Copper for December delivery <HGZ6> settled down 22.05 cents, or 6.7 percent, at $3.0885 a lb on the New York Mercantile Exchange's COMEX division, its lowest settlement since June 28. Trading ranged from $3.08 to $3.3175.
"What you're seeing is a lot of funds dumping this thing and reevaluating their positions. The highs have not been quite as high...the $3.40 area was a big failure, so I would look for lower prices earlier in the week ahead, but I don't think we're going to see a complete collapse," said Scott Meyers, senior trading analyst with Pioneer Futures.
"I think we might be at the tail end of the collapse."
Spot November <HGX6> slipped 21.80 cents at $3.0775, while deferred or back month contracts lost 11.85 to 21.90 cents.
COMEX final copper volume was estimated at 26,000 lots, against Thursday's official count at 21,034.
As of Nov. 9, open interest in COMEX copper futures fell 209 lots to 71,486 lots.
Since failing to break out above $3.70 (a lb) in early August, and again in early September, COMEX copper futures have been in a technical downtrend with analysts predicting further losses as the momentum selling increases.
"There is very much the potential for a new round of technical black box selling to come in when you get a new trend established," said Mo Ahmadzadeh, president of Mitsui Bussan Commodities (USA) Inc.. Continued...
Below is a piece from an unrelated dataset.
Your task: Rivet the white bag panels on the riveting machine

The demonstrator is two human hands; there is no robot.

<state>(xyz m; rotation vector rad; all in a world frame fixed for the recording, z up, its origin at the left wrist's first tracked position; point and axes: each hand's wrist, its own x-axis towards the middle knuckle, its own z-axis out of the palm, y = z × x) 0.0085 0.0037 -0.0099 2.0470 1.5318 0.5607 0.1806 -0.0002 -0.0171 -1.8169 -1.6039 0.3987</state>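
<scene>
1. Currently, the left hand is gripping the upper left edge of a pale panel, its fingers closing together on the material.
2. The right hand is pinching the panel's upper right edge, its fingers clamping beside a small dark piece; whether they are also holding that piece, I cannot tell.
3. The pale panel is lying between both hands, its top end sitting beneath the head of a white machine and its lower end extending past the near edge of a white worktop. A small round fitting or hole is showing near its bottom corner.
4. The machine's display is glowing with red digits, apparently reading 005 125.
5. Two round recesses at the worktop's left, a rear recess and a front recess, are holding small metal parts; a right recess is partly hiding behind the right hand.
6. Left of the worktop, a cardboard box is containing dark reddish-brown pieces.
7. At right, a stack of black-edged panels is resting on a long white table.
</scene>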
He added that the further technical sales pressure should encourage more shorts into the market next week.
Fundamentally, increased availability of material into warehouses monitored by the exchanges in recent weeks has exacerbated the impression of a short-term supply glut, analysts said.
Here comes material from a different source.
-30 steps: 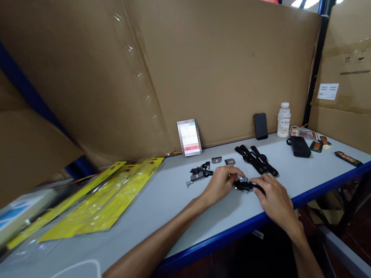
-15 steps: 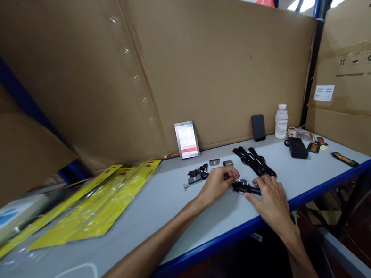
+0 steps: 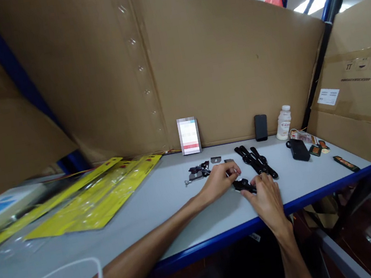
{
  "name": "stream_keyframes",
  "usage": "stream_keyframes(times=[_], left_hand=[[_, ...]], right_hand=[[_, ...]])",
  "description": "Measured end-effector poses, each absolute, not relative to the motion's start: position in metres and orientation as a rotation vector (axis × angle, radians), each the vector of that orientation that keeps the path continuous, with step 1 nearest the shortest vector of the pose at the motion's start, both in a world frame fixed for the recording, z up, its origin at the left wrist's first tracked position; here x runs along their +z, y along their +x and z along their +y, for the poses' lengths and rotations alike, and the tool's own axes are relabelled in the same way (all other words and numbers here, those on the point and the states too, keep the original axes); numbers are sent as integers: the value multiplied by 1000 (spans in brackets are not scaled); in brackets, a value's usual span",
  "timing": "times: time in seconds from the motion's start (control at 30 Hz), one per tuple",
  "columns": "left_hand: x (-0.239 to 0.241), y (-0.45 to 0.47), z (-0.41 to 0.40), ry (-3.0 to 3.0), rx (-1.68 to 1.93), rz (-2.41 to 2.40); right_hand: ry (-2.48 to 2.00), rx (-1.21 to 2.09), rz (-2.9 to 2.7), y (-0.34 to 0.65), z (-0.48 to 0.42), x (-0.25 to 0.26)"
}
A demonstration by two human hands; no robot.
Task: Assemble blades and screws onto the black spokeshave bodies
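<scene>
A black plastic handle-like piece (image 3: 244, 185) lies at the front of the table, its right end covered by the fingers of my right hand (image 3: 266, 197). My left hand (image 3: 220, 179) is just above and left of this piece, with thumb and fingertips pinched together. Whatever is between those fingertips is too small to make out. Behind the hands, several long black handles (image 3: 256, 163) lie side by side. Small black parts (image 3: 199, 170) with a metal piece are grouped left of my left hand, and a flat grey metal blade (image 3: 215, 159) lies beyond it.
Yellow-backed clear packages (image 3: 109, 195) cover the table's left side, near a white cable (image 3: 52, 277). Along the back stand a blurred screen (image 3: 189, 136), a black phone (image 3: 261, 127) and a bottle (image 3: 283, 122). A black case (image 3: 298, 150) lies at right. Cardboard (image 3: 209, 67) walls the back.
My left hand has lifted slightly off the black handle piece, so more of the piece shows. My right hand stays on its end. The whole view has shifted a little.
</scene>
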State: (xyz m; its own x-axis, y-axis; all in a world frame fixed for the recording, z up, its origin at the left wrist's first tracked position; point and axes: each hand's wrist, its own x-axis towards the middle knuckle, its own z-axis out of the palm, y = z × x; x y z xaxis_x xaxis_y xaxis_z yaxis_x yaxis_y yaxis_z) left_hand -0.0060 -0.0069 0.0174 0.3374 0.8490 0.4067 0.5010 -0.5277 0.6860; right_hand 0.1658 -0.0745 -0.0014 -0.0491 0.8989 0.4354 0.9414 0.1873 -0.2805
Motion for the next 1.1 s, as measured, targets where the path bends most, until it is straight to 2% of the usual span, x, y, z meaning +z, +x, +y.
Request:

London Metal Exchange copper warehouse inventories added 1,625 tonnes to 148,200 tonnes on Friday, up 54 percent from the start of the year. COMEX stocks fell 972 short tons to 24,692 tons on Thursday.
Copper inventories in warehouses monitored by the Shanghai Futures Exchange rose by 15 percent in the week ended Thursday, up 35,123 tonnes, from 30,410 tonnes the week before. [nSHA36191]
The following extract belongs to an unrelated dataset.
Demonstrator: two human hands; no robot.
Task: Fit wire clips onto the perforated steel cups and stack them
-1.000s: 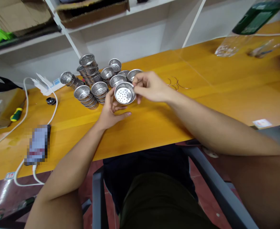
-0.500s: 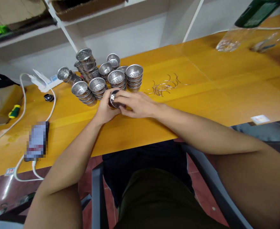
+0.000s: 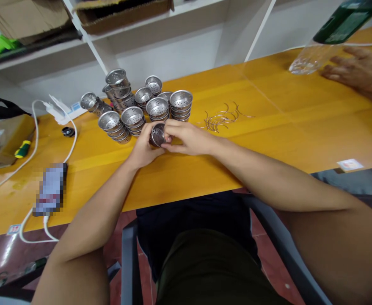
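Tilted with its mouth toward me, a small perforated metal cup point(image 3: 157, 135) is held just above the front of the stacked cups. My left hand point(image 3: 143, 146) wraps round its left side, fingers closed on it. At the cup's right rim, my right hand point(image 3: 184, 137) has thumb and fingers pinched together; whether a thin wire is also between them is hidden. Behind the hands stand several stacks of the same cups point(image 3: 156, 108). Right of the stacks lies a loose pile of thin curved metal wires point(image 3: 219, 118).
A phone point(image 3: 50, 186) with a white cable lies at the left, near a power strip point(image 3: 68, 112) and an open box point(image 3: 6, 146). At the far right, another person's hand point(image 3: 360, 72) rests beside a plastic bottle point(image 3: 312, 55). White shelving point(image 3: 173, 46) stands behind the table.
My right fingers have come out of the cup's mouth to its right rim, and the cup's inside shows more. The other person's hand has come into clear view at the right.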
"There has been a complete absence of Chinese buying in the scrap market since the middle of October and there is the mystery of how little the Chinese have sought from overseas in comparison to prior years when their industrial production has grown at 10 percent a year, so they are being fed metal from a variety of internal destockings," Ahmadzadeh said.
Prospects of a quick settlement in labor talks at Chile's Codelco Norte division also weighed on market sentiment after the main union agreed to negotiate early with the company.[nN08440470]
Meanwhile, Peru's mining unions are preparing a national strike to show opposition to government proposals to change profit-sharing plans and other issues, the president of the National Federation of Mining, Metallurgy and Steel Workers told Reuters on Friday.
Southern Copper workers at the Ilo refinery in Moquegua also said they might stage a separate 48-hour strike over perceived limits on union officials' power if they don't reach an agreement with the company's human resources department. [nN10182794]
LME three-months copper <MCU3> closed at $6,900 a tonne, down $410 or 5.6 percent from Thursday's kerb close and its lowest settlement since June 29.